Вощилло чуть заметно поморщился, глядя на планирующее к земле оторванное крыло со змеящимися лентами растяжек. Ему даже стало жаль красного летчика — отчаянно храбрый парень, раз на этой рухляди решил с «Сальмсонами» сражаться.
И летел «красный» без парашюта, в отличие от них, ощущавших на своих плечах широкие лямки, вселявшие дополнительную уверенность, — мало ли что может быть в небе?!

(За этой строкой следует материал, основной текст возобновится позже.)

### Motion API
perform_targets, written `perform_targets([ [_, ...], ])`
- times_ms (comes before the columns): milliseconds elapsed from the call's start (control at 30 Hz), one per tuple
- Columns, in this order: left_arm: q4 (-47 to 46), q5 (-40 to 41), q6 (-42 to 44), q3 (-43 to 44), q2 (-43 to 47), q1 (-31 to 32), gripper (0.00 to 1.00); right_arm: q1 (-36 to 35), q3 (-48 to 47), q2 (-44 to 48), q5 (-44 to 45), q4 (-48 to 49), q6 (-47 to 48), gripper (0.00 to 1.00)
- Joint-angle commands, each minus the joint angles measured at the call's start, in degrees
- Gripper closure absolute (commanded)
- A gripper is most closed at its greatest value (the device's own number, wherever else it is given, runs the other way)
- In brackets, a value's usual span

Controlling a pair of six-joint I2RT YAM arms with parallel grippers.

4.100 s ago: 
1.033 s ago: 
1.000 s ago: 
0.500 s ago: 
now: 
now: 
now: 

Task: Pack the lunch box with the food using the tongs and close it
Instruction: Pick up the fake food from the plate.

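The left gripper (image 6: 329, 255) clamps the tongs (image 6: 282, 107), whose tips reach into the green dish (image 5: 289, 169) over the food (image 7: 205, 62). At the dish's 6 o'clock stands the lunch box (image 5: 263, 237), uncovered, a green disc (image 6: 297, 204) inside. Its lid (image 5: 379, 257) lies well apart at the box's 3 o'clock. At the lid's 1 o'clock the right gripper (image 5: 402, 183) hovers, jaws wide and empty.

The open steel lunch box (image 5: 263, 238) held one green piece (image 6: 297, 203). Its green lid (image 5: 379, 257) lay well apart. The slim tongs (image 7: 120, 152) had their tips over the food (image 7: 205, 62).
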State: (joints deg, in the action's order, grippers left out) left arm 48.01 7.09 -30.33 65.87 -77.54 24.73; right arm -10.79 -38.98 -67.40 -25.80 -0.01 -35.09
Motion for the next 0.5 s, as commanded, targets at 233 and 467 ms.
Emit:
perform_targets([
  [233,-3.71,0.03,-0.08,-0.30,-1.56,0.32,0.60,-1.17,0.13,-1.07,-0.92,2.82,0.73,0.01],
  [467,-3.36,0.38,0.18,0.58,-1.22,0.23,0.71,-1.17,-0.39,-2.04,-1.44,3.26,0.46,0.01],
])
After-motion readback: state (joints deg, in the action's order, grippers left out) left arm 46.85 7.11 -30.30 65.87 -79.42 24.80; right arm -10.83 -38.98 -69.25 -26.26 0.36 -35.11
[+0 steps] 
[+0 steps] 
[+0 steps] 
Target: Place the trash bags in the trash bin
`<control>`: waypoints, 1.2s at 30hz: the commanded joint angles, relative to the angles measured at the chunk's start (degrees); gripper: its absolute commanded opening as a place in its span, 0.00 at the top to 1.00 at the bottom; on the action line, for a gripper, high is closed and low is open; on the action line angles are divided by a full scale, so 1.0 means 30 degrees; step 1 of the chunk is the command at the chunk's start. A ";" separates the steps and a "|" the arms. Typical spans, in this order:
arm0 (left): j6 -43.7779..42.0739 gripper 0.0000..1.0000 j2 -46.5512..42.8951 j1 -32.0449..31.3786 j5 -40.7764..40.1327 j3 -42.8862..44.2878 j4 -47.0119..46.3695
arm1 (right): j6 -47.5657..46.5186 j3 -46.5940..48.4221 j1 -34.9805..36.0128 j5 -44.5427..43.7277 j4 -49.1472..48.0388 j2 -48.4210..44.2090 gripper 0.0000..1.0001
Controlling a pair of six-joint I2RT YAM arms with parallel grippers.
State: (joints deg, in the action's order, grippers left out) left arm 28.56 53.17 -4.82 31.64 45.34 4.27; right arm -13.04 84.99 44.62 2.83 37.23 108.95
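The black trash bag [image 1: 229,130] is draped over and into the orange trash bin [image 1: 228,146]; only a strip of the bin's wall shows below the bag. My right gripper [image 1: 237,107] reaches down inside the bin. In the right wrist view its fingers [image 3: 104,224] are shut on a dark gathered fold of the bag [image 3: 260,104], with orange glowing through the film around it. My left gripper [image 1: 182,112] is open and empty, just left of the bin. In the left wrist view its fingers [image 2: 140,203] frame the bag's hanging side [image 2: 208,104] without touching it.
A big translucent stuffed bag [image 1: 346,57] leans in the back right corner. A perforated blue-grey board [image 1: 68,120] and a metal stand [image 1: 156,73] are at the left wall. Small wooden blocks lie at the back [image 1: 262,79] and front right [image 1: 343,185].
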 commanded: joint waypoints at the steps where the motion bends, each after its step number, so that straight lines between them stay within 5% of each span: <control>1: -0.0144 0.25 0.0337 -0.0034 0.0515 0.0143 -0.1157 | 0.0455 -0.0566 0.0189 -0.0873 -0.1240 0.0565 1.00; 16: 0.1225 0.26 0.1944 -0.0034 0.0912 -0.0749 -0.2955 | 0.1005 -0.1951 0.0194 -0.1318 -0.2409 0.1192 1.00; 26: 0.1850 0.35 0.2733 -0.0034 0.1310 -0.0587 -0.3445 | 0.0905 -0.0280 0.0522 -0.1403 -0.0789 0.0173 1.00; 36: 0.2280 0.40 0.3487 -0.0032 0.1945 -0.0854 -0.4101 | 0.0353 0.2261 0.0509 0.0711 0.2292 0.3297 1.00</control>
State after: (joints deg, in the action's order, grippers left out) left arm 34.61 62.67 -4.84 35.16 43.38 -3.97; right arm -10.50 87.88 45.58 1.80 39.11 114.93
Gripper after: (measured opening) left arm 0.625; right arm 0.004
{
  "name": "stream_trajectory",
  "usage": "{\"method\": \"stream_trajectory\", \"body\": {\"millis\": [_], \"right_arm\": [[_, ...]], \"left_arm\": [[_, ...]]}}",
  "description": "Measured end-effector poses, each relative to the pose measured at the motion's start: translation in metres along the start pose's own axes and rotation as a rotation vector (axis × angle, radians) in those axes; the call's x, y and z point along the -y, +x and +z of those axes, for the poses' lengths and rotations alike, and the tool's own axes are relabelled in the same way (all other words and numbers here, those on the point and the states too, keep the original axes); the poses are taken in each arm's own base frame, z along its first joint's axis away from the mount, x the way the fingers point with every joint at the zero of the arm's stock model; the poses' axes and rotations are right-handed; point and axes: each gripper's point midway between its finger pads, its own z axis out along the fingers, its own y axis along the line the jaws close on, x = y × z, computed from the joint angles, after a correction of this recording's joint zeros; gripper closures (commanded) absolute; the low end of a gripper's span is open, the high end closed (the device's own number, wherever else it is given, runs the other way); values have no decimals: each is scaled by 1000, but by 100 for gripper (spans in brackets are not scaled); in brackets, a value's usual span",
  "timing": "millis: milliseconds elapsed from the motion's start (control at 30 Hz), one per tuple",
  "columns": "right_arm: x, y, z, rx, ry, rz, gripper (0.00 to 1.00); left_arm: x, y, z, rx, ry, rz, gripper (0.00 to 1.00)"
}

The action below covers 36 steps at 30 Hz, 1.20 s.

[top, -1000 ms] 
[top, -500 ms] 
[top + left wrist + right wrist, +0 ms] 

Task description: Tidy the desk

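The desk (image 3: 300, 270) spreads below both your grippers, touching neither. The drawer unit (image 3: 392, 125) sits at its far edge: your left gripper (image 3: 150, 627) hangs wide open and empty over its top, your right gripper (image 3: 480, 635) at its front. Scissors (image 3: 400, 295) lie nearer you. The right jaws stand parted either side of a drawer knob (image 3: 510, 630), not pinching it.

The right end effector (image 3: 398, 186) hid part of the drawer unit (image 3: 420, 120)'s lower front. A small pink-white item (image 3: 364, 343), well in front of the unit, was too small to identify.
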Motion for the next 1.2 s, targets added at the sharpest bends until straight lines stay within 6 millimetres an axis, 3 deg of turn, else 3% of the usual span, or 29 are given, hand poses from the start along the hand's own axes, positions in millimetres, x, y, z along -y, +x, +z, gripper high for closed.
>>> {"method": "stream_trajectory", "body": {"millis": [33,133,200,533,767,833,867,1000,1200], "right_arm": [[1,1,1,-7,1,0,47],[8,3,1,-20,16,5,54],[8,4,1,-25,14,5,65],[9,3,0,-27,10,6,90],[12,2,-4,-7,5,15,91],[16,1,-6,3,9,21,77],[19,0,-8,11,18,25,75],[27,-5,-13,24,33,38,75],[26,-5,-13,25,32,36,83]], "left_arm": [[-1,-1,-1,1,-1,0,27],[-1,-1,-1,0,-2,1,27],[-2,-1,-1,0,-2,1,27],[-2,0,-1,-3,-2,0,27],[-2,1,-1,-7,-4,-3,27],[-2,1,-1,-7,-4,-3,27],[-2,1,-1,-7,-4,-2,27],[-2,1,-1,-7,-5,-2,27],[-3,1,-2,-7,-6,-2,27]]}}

— Храбрый, но полный дурень!
Поручик выругался, облегчив крепким словом душу. Зачем ввязываться в погоню, если нет никакой возможности догнать врага?! И тем более с ним на равных сразиться он никак не мог.
— Зачем?!
Осуществляя полеты на советскую территорию, пилоты отряда разбрасывали только листовки и вели разведку. Бомбы их аэропланы не несли — требовалось соблюдать перемирие. И вот оно нарушено — неизвестно откуда красные раздобыли допотопный «Ньюпор» — до этого дня их самолеты в небе не появлялись.
«Сальмсон» Сергеева догнал, пристроился рядом, крыло к крылу. Капитан поднял руку — Вощилло разглядел три разогнутых пальца в кожаной перчатке. Понятная радость — ведь две первых победы командир одержал давно, еще три года назад, сбив германский и австрийский аэропланы. И вот теперь третья победа.
Во многом случайная — до сегодняшнего дня пилоты имели категорический приказ уходить от красных аэропланов, если они в небе появятся. И ни в коем случае их не атаковать, строго соблюдая подписанное с красными перемирие.
Но утром неожиданно для всех пилотов зачитали приказ графа Келлера, что временно замещал отсутствующего на переговорах в Москве главнокомандующего генерала Арчегова — в случае атаки немедленно сбивать аэропланы противника! Они выполнили приказ, но отчего на сердце смутно?!
— Это же свой, русский парень, — прошептал Вощилло сквозь зубы, — с которым я мог летать на той войне с германцами. Да когда же этот кошмар наконец закончится — брат на брата?!
Киев
— А ведь я показал чванливым «православным», как воевать надо! Теперь утрутся!
Подтянутый генерал в ладно пригнанной польской форме, с золотыми галунами по воротнику мундира, в начищенных до блеска сапогах, презрительно скривил тонкие губы. Эдвард Рыдз-Смиглы был самым молодым из генералов Войска Польского — в марте ему исполнилось только 34 года. А сколько уже пережить пришлось за это время!
В 1908 г. молодой поляк родом из Тернополя вступил в ряды организованного Юзефом Пилсудским «Стрелецкого союза». Австрийские власти, готовясь к войне с русскими, отнеслись к этой польской инициативе с пониманием. Ведь ничто так лучше не сближает давних недоброжелателей, как один общий враг.
Но видимость приличий приходилось соблюдать — «стрельцы» действовали на полулегальном положении, а потому каждый имел псевдоним. Эдвард Рыдз стал «смуглым», и это прозвище после обретения Польшей независимости стало его второй фамилией уже официально, которую он по давней польской традиции сделал двойной.
Когда грянула война, он сделал стремительную карьеру в польских легионах, что сражались на стороне австрийцев. За два года от командира роты молодой офицер прямо взлетел на должность начальника бригады, получив чин полковника.
Но карьера оборвалась — австрийцы уволили из армии всех сторонников Пилсудского, когда последнего немцы засадили в узилище за слишком нетерпеливое желание воссоздать независимую Польшу в «дораздельных» границах. Такое ни Берлину, ни Вене не могло понравиться, ибо они сами в этих разделах и участвовали.